All cells contain mitochondria, so why are dopamine neurons especially susceptible to this autoimmune response? “This is a global question in Parkinson's disease,” said Dr. Trudeau, who is a professor of pharmacology and physiology at the University of Montreal. One clue is provided by a publication from the lab of Dr. Sulzer, of Columbia, who showed that dopamine neurons appear to express more MHC class I than other neuronal types. “When dopamine neurons are stimulated, they may do more antigen presentation,” Dr. Trudeau said. “This is one hypothesis, and we are testing it.”

The findings from this study support two major ideas in PD pathogenesis, Dr. Desjardins said. First is that environmental influences—specifically those in the gut—may increase susceptibility to PD. Whether there are infectious contributors and autoimmune mediation in other forms of PD remains to be seen, but even if not, these results focus attention on the second major idea: that mitochondrial quality control, mediated by the lysosome, plays a central role in the disease.

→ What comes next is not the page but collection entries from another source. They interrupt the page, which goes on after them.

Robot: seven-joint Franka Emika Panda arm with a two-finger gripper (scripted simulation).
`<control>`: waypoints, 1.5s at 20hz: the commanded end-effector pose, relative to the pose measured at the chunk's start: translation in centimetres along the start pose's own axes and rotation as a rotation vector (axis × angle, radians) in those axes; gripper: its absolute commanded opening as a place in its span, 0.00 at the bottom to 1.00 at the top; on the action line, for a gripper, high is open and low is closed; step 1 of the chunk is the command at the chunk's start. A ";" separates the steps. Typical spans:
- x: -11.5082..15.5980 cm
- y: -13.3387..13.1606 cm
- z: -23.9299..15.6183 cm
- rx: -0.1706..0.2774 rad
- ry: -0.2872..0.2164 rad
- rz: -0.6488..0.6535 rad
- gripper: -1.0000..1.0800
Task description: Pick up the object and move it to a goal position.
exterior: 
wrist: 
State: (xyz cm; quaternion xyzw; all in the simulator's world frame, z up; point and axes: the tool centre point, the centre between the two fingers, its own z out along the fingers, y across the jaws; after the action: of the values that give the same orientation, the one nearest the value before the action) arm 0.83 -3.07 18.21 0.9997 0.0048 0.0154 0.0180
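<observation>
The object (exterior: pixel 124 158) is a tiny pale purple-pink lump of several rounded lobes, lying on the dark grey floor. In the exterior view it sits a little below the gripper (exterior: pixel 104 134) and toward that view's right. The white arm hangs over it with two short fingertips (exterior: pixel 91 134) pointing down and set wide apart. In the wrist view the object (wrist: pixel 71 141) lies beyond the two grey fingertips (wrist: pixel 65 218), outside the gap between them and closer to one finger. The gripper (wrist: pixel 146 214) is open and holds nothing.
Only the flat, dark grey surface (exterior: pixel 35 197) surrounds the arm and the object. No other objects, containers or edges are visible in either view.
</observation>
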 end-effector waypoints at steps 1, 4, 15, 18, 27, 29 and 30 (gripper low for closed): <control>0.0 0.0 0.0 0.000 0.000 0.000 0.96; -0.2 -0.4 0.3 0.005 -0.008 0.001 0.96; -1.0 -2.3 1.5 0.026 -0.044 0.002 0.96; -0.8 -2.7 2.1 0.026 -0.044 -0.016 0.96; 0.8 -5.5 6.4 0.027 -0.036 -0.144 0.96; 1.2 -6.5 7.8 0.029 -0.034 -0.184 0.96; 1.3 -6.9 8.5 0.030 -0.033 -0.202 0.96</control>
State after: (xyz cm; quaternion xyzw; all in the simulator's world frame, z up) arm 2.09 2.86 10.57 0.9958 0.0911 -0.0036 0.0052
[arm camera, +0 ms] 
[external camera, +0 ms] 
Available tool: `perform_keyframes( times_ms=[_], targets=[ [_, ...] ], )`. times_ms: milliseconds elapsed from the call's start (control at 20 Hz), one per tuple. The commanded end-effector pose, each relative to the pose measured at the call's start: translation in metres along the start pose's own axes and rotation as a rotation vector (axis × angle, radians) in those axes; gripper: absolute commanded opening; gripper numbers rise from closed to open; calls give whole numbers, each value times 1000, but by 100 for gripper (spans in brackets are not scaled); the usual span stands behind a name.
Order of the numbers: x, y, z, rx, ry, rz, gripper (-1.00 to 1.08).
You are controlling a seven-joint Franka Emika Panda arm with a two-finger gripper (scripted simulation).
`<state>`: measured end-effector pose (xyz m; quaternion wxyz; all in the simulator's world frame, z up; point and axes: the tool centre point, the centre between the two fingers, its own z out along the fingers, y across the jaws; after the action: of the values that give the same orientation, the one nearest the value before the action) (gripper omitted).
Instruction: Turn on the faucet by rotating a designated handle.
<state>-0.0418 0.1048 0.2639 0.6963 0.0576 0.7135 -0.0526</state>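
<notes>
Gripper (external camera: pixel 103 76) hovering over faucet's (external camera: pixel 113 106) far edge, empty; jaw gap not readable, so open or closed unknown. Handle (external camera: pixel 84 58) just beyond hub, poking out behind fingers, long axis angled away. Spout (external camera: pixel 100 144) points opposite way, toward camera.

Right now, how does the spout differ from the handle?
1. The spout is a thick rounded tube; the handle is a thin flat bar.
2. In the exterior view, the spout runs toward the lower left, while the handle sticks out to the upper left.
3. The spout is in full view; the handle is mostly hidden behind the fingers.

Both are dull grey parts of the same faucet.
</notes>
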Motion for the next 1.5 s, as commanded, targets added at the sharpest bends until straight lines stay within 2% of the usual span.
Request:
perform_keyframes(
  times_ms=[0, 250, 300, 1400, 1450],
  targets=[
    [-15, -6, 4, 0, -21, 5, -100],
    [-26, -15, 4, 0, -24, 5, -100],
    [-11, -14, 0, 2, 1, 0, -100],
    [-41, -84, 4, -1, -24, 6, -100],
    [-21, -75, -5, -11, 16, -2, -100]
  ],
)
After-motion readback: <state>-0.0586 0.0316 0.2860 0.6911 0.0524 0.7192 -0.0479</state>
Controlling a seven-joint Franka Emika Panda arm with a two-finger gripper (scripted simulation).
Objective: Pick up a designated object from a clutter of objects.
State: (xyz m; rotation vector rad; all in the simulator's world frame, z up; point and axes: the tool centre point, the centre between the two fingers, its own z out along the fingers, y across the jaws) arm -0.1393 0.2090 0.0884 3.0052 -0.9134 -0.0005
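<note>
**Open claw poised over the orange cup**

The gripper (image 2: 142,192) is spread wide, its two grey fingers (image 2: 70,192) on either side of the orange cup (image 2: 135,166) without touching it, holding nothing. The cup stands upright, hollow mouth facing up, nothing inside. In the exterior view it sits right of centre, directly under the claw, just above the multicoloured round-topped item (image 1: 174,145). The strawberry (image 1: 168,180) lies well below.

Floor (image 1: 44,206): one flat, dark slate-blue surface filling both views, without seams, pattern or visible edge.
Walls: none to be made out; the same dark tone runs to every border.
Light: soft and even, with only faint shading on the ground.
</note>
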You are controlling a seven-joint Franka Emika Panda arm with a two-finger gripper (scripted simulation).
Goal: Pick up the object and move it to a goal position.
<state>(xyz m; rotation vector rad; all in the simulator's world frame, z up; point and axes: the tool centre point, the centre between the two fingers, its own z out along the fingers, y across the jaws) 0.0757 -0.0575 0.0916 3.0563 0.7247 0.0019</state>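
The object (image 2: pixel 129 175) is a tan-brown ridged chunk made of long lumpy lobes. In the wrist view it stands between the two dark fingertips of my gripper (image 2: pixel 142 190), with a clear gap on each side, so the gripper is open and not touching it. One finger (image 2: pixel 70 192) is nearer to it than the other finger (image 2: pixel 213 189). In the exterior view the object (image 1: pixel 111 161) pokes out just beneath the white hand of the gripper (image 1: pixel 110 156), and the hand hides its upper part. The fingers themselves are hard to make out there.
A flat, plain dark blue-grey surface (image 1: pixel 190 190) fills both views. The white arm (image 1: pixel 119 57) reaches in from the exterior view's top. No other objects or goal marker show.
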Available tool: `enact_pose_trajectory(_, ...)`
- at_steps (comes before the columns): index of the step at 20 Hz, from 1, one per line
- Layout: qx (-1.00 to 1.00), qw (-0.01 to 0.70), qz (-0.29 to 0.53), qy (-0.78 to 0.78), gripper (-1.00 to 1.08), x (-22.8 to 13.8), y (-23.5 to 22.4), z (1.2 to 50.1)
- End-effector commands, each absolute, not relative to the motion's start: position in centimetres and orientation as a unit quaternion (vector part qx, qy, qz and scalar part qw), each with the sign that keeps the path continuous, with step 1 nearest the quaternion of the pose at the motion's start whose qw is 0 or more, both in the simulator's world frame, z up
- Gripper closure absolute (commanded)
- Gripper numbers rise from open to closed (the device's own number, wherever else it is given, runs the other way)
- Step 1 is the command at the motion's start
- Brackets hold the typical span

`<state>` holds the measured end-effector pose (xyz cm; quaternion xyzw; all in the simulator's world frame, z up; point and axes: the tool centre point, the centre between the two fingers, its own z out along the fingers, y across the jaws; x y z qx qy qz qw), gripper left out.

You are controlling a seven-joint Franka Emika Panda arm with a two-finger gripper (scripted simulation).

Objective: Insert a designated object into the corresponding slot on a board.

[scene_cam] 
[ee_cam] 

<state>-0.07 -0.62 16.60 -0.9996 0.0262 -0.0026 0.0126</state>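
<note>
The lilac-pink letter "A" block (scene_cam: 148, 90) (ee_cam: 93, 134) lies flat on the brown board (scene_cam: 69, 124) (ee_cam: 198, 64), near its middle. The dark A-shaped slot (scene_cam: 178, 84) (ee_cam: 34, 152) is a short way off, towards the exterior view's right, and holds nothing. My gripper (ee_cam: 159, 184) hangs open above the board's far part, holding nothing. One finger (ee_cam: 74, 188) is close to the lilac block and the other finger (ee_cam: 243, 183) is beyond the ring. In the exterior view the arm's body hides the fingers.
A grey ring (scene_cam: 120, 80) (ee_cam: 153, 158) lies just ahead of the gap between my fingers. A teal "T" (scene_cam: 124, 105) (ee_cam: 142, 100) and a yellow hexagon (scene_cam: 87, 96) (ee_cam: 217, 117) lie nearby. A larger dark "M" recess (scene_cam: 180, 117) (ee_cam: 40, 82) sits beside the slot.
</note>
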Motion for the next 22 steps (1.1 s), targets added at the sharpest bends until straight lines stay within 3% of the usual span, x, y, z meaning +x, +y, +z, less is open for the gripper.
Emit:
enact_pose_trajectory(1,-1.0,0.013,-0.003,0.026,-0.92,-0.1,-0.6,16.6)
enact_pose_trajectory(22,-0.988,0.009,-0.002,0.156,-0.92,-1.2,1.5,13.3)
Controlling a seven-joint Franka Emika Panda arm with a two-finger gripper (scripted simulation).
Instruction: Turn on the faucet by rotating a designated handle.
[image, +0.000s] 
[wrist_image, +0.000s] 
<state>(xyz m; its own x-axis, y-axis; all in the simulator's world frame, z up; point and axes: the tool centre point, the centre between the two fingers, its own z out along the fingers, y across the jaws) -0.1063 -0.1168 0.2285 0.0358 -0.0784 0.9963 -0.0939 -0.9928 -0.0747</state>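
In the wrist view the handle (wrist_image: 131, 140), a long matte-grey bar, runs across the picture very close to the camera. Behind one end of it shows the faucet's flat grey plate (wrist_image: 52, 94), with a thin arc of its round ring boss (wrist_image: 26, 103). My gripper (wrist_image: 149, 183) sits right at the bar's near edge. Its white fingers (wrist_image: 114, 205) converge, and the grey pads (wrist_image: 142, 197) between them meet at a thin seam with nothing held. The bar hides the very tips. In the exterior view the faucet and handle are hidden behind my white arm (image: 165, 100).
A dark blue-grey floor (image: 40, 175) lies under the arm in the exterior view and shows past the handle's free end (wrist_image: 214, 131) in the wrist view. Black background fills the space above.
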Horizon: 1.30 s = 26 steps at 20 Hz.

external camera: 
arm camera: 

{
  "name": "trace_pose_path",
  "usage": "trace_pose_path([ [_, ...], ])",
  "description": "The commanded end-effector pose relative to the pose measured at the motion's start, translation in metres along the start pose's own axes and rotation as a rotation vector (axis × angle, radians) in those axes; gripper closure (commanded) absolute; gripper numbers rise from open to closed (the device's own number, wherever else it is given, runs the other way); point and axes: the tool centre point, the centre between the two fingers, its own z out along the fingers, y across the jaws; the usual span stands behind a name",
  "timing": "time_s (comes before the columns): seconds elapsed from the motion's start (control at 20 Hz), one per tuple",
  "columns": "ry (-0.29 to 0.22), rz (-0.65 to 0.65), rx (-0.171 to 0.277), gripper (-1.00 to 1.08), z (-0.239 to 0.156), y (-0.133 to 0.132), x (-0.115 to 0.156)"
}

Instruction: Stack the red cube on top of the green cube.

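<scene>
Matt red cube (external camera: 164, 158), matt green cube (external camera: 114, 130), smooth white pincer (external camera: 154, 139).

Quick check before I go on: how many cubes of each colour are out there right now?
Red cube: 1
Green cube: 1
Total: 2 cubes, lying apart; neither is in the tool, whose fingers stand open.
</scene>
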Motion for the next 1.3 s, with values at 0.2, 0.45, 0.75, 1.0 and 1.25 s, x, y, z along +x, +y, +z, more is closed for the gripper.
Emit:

“When dopamine neurons are stimulated, they may do more antigen presentation. This is one hypothesis, and we are testing it.”
—DR. LOUIS-ERIC TRUDEAU

“The majority of the genes for the genetic forms of Parkinson's disease code for proteins that act in either the mitochondria or the lysosome,” Dr. Desjardins said. “We think there is a strong possibility that all of these PD genes will affect the mitochondrial antigen presentation pathway to a certain extent,” either by increasing presentation, as with PINK1, or impairing lysosomal function, as with other PD genes.

Expert Commentary

“This study provides additional reasons to consider that autoimmunity may contribute to Parkinson's disease,” said Dr. Sulzer, professor of neurobiology in the department of neurology at Columbia University. “These results suggest that, under some conditions, T cells of the immune system could could directly interact with the substantia nigra neurons that die in PD. To me, that's very exciting.” Nonetheless, he noted, “This is by no means a full model of PD. There are some aspects that are missing,” including progressive neurodegeneration. “This could be a very important part of the jigsaw puzzle, but there are still pieces of the jigsaw puzzle that are missing, that we still don't understand.”